One of the things that all our networked computers could do for us is to make `surveys' do what they're meant to: but there are some prerequisites.
Ideally, I have a computer system to which I can answer honestly whatever question it asks me; absent a sufficiently sophisticated dialogue to let me tell it what things I'll let who know, I should be able at least to presume it won't tell the world it was me that gave the answers I gave. Someone who wants to conduct honest surveys of how folk stand with the world may want that information available: in so far as my information system lets them discover what proportions of a large population hold what views, without letting anyone know who it was held which views, surveys can respect privacy and yet be useful. Apparently the cryptographers know how to make such things possible.
To illustrate the matter, suppose some organisation sets up to embark on some project which, as a pilot, shall need to work with a school (to be chosen) and volunteers, at least `enough' of them from the local community and acceptable to the school as folk to allow on the premises (e.g., they don't have prior histories of paedophile abuse). The internet will let the project make good use of volunteers from all over; the project may well be founded on the premis of linking up useful volunteers with mechanisms schools can use in assisting their pupils' educations.
Now the organisation needs to do a poll of the general public to gather input from folk willing to act as volunteers, ideally identifying schools which have plenty of willing volunteers nearby (making for better take-up once the pilot gets going and finds out which folk actually get round to it; particularly where there are folk who would help out if it were their kids' school but unlikely to bother otherwise). Chosing the right school will matter.

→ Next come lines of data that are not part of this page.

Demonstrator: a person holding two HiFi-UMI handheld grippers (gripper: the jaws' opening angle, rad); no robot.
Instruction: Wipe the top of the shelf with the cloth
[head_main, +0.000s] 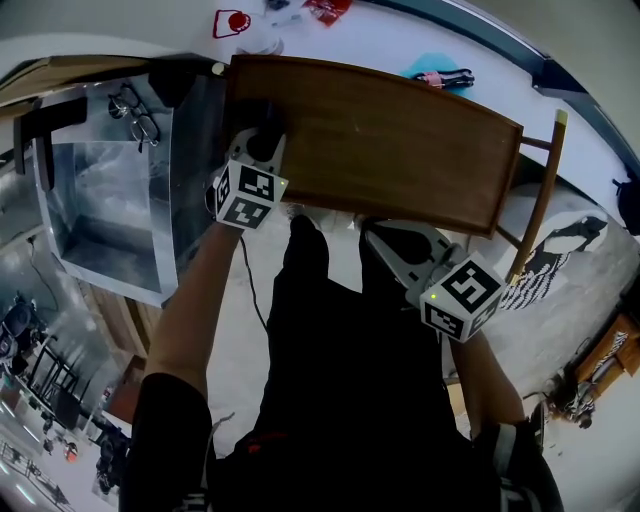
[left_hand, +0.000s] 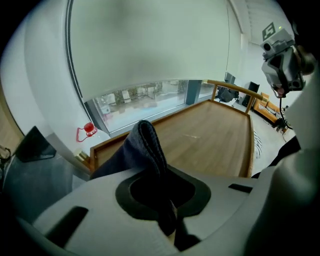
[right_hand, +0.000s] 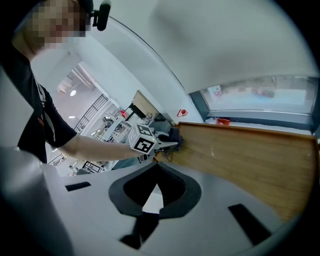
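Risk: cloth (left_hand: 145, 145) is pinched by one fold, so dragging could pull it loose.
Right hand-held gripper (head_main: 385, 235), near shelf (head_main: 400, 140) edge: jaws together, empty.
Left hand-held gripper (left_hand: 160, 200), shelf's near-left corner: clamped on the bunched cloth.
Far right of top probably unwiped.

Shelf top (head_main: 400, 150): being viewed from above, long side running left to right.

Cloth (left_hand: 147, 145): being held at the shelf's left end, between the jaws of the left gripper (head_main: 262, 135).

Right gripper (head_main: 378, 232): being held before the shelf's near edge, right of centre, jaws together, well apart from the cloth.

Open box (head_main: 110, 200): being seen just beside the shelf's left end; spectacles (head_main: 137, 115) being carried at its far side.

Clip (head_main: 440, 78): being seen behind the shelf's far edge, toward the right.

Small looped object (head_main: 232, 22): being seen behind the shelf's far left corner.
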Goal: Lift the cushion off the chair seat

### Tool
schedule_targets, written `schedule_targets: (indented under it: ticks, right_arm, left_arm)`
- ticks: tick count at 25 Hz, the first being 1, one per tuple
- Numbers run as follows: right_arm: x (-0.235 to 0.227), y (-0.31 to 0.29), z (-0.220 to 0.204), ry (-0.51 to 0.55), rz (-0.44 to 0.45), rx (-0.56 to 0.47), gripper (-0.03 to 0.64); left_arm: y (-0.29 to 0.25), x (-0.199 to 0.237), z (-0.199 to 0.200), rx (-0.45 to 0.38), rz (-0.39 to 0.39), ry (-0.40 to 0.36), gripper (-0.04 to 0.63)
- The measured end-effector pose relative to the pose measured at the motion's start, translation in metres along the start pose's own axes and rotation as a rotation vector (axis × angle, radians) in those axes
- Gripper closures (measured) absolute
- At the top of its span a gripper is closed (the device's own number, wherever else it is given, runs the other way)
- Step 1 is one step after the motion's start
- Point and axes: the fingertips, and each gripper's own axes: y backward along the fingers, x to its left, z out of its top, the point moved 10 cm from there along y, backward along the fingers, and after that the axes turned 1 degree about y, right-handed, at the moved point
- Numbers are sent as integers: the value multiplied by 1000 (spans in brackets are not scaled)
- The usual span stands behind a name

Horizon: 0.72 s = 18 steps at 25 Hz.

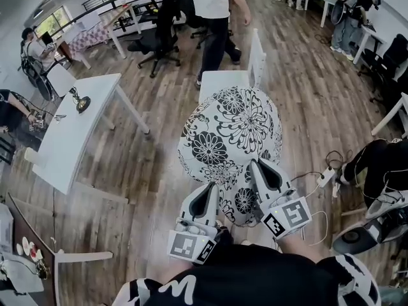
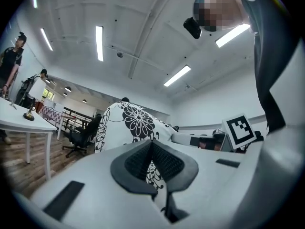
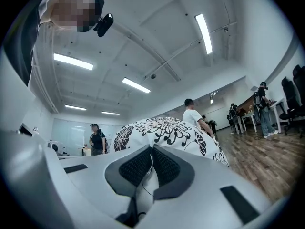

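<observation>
A round white cushion (image 1: 229, 139) with black flower print hangs in the air between me and the white chair (image 1: 222, 83), whose seat shows bare behind it. My left gripper (image 1: 209, 195) is shut on the cushion's near lower edge. My right gripper (image 1: 259, 171) is shut on its near right edge. In the left gripper view the pads (image 2: 138, 161) pinch printed fabric, and the cushion (image 2: 131, 123) bulges beyond them. In the right gripper view the pads (image 3: 164, 166) clamp a fold, with the cushion (image 3: 167, 130) swelling ahead.
A white table (image 1: 70, 132) stands at the left with a small dark object on it. A person (image 1: 213, 11) stands behind the chair, near black office chairs (image 1: 156, 40). A power strip and cables (image 1: 325, 177) lie on the wooden floor at the right, beside someone's legs (image 1: 382, 164).
</observation>
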Motion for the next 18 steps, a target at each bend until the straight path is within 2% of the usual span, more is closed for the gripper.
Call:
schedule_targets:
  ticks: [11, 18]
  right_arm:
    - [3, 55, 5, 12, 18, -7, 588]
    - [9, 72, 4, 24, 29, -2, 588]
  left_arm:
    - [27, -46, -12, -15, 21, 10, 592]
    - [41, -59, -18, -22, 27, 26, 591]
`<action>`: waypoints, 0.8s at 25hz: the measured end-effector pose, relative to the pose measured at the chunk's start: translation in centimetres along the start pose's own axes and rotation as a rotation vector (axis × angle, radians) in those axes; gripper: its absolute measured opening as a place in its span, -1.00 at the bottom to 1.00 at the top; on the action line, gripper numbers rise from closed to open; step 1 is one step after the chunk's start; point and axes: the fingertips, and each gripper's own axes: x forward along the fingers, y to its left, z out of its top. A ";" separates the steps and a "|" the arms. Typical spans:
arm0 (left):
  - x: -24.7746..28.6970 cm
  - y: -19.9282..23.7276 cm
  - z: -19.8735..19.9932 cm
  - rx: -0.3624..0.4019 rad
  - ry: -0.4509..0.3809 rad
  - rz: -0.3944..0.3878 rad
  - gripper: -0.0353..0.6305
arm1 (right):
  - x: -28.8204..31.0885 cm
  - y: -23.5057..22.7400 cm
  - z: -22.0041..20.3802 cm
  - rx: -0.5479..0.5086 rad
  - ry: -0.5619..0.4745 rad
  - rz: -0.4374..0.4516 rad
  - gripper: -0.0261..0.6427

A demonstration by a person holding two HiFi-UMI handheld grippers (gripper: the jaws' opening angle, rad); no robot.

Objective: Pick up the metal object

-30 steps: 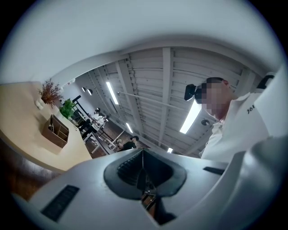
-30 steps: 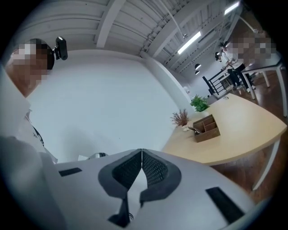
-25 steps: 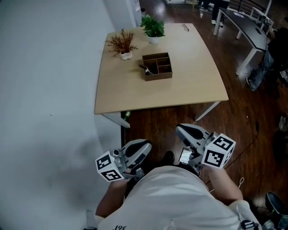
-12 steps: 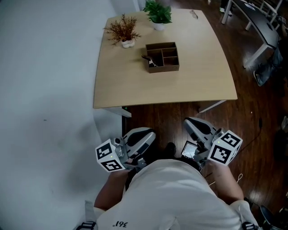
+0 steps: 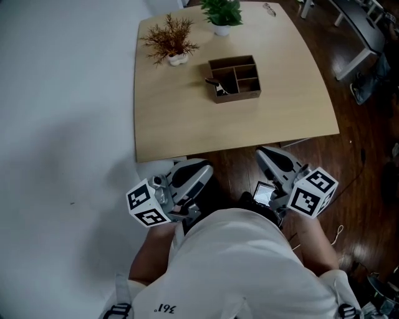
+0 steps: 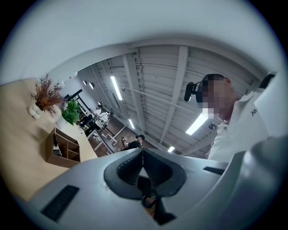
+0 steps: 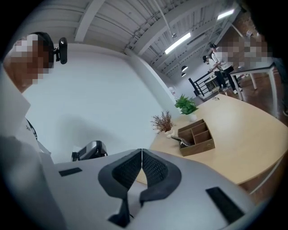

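A brown wooden organizer box (image 5: 235,78) stands on the light wooden table (image 5: 181,121). In its left compartment lies the metal object (image 5: 217,87), dark-handled, partly hidden by the box wall. The object also shows in the left gripper view (image 6: 55,146) and in the right gripper view (image 7: 180,141). Both grippers are held close to the person's body, short of the table's near edge. My left gripper (image 5: 204,168) is shut and empty, jaws touching (image 6: 142,151). My right gripper (image 5: 264,154) is likewise shut on nothing (image 7: 141,151).
A dried reddish plant (image 5: 172,41) and a green potted plant (image 5: 221,11) stand at the table's far side. A small item (image 5: 269,9) lies at the far right corner. White wall runs along the left; dark wood floor and a desk (image 5: 361,34) lie to the right.
The head view has moved forward, so the table and box sit lower and nearer in the frame. Both grippers stay shut near the body.
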 end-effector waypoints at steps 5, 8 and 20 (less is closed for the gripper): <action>-2.0 3.0 2.2 -0.015 0.007 -0.005 -0.89 | 3.8 0.2 -0.1 -0.003 0.014 -0.048 -0.92; -2.8 4.4 2.8 -0.031 0.010 -0.008 -0.89 | 5.1 0.3 -0.1 -0.009 0.010 -0.072 -0.92; -3.5 8.6 3.2 -0.005 0.017 0.089 -0.89 | 10.1 -3.1 0.4 -0.072 0.091 -0.110 -0.92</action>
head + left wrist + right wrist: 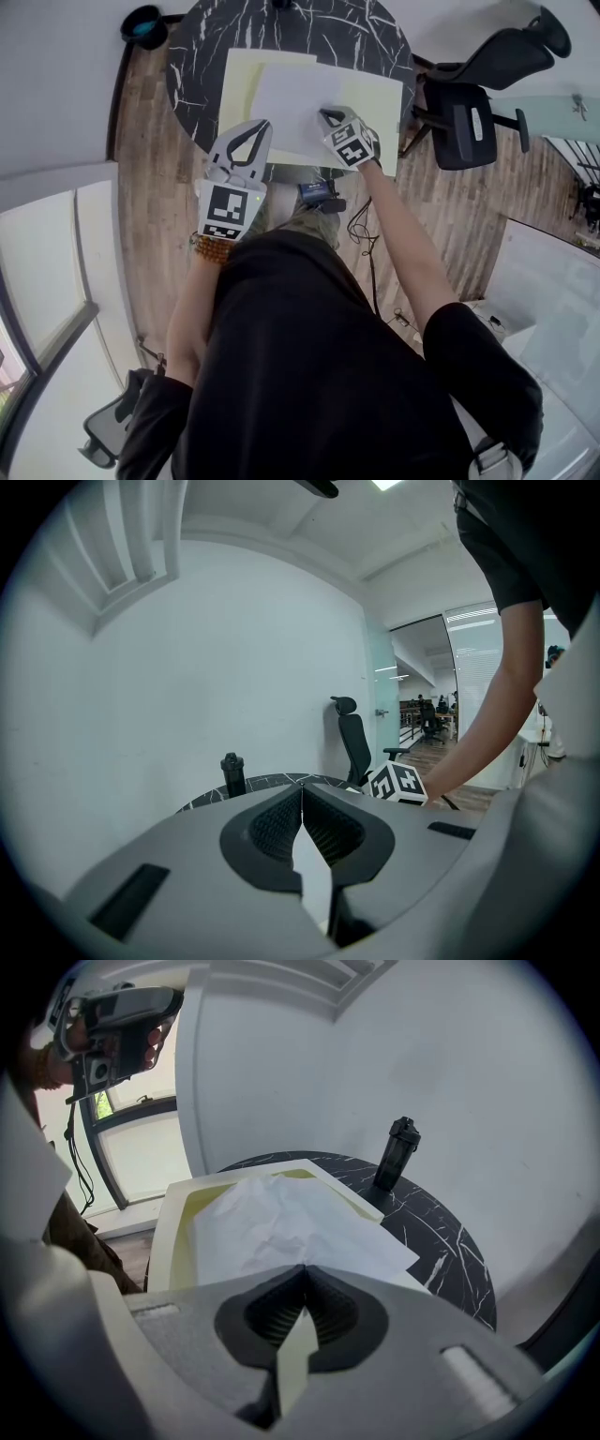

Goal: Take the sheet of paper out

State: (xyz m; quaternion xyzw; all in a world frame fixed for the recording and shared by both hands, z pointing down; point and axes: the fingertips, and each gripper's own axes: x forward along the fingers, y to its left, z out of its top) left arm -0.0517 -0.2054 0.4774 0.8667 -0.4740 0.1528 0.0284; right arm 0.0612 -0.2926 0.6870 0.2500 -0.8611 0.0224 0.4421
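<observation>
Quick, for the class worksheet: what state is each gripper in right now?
Left gripper: shut, nothing visibly held.
Right gripper: shut, apparently pinching the near edge of the sheet of paper.

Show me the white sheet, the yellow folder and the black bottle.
white sheet [295, 103]: head view, its middle.
yellow folder [239, 89]: head view, bare left flap.
black bottle [397, 1159]: right gripper view, its body.
</observation>
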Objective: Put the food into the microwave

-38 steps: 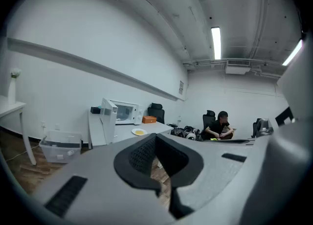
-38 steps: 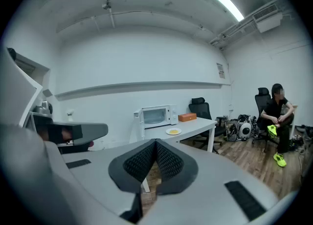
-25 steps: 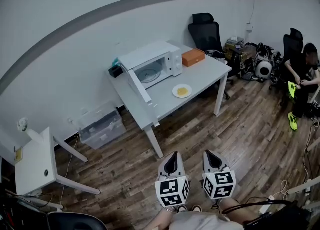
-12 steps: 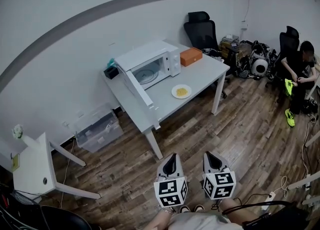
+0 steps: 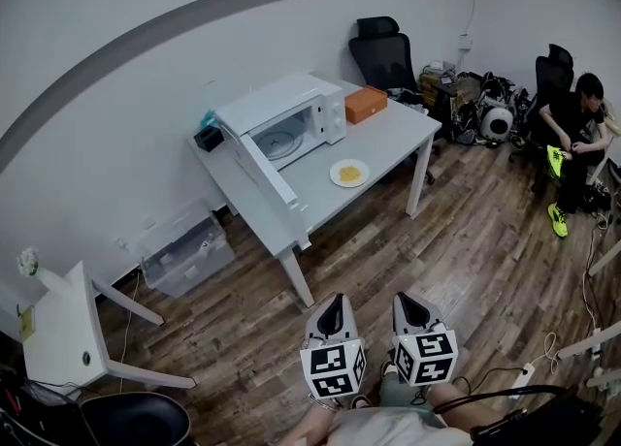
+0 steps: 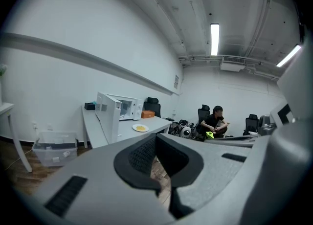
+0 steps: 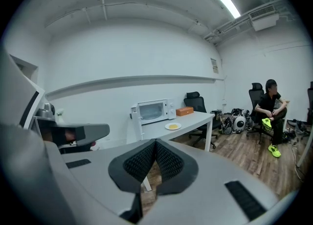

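A white plate with yellow food [image 5: 349,173] lies on a grey table [image 5: 388,148], in front of a white microwave [image 5: 283,116] whose door [image 5: 264,171] hangs open toward me. The plate [image 6: 140,128] and the microwave [image 6: 123,107] show small in the left gripper view, and the plate [image 7: 173,126] and microwave [image 7: 153,111] also in the right gripper view. My left gripper [image 5: 333,316] and right gripper [image 5: 411,309] are held side by side low in the head view, far from the table over the wooden floor. Both are shut with nothing in them.
An orange box [image 5: 366,104] sits on the table beside the microwave. A clear storage bin [image 5: 187,252] stands under the table's left end, a white side table [image 5: 60,333] at far left. Office chairs [image 5: 384,51], gear on the floor and a seated person [image 5: 572,134] are at the right.
The head view has shifted slightly: the table and microwave sit a little further left and higher in frame. Both grippers stay shut in the same place.
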Demonstrator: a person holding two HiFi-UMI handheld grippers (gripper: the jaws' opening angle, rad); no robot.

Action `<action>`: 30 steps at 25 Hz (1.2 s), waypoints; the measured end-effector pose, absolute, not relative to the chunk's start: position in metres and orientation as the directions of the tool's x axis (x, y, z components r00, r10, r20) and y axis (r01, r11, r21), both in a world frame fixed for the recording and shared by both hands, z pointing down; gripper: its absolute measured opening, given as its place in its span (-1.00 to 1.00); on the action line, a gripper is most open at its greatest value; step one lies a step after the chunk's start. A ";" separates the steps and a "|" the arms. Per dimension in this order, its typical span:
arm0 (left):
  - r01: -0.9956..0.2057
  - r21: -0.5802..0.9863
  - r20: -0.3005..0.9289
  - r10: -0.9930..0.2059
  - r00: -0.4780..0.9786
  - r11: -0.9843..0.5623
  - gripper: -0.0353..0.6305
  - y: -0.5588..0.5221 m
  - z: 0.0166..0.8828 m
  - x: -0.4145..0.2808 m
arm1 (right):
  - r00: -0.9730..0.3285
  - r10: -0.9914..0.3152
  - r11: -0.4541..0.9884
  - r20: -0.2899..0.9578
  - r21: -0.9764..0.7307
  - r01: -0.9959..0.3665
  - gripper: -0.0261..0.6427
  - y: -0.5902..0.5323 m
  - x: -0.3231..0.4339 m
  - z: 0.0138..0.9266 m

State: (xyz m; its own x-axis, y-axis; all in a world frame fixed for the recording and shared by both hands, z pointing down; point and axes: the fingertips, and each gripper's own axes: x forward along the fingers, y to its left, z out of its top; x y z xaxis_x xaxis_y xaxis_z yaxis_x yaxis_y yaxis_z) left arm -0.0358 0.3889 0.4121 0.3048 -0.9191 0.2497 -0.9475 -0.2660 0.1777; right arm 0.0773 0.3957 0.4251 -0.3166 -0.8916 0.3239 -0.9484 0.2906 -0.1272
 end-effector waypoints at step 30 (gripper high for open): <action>-0.969 0.162 0.274 -0.935 0.226 -0.187 -0.89 0.262 0.420 0.000 | -0.394 -0.865 0.373 0.311 -0.126 -0.919 -0.88 0.249 0.111 0.419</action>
State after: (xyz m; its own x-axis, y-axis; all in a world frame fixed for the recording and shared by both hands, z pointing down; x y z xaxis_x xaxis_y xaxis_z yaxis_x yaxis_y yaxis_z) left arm -0.0001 0.2624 0.4198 0.2258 -0.9349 0.2739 -0.9690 -0.1865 0.1622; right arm 0.1111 0.2488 0.4195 -0.3942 -0.8650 0.3105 -0.9190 0.3735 -0.1263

Joe Public would, at present, be asked to fill in a form on the organisation's web site, giving details which will enable the organisation to contact Joe when the project gets going, and making promises about how these details will be used. One of Joe's major concerns is the reliability of those promises - unless Joe likes getting junk e-mail and spam, not to mention burglars who know inconveniently much about Joe's movements and household security systems.
Ideally, I'd be able to tell my computer system to participate in a survey the organisation is organising; my system would subsequently contact the organisation's information systems to conduct a protocol which enables it to persuade their systems that certain things about me are true (without identifying me), including such matters as that I'm a real human being registered as a voter in some electoral constituencies (again possibly taking care to indicate an MEP, an MP and local councilors in a county and a city of England, without indicating which county and city). I would need to know (and I would prefer to see my systems able to check) that the population from which the survey is drawn is sufficiently broad as to ensure that my contribution doesn't suffice to identify me; or, at least, that the form in which data shall be made available to anyone will be `averaged over' broad enough swathes to ensure my anonymity.
The survey conductor needs to communicate quite a lot of information to my computer system for that to work. Even the list of quesions to be answered comes in two parts: the `where in the demographic does the respondent fall ' questions and the `what is your opinion/taste/... ?' questions the survey is nominally about. The surveyor must also enable (me or) my systems to verify that the survey is sufficiently broadly responded to that the demographic questions don't suffice to pin-point me; it shall also need to indicate means by which my systems can persuade it to believe some of the claims therein, such as my presence on electoral rolls.
I may answer the substantive questions myself, or I may be lucky enough to have system smart enough I'm happy to delegate; either way, even if my answers to these do enable some folk to identify who gave them, I want some assurance that their access to demographic data about me is limited - ideally, to only the data they already had from whatever prior contact with me enabled them to recognise me from my answers.
What I've seen of the cryptographic literature seems to suggest one could do this, albeit a solution involves a whole lot of things aside from the cryptography, many of them at least reasonably hard.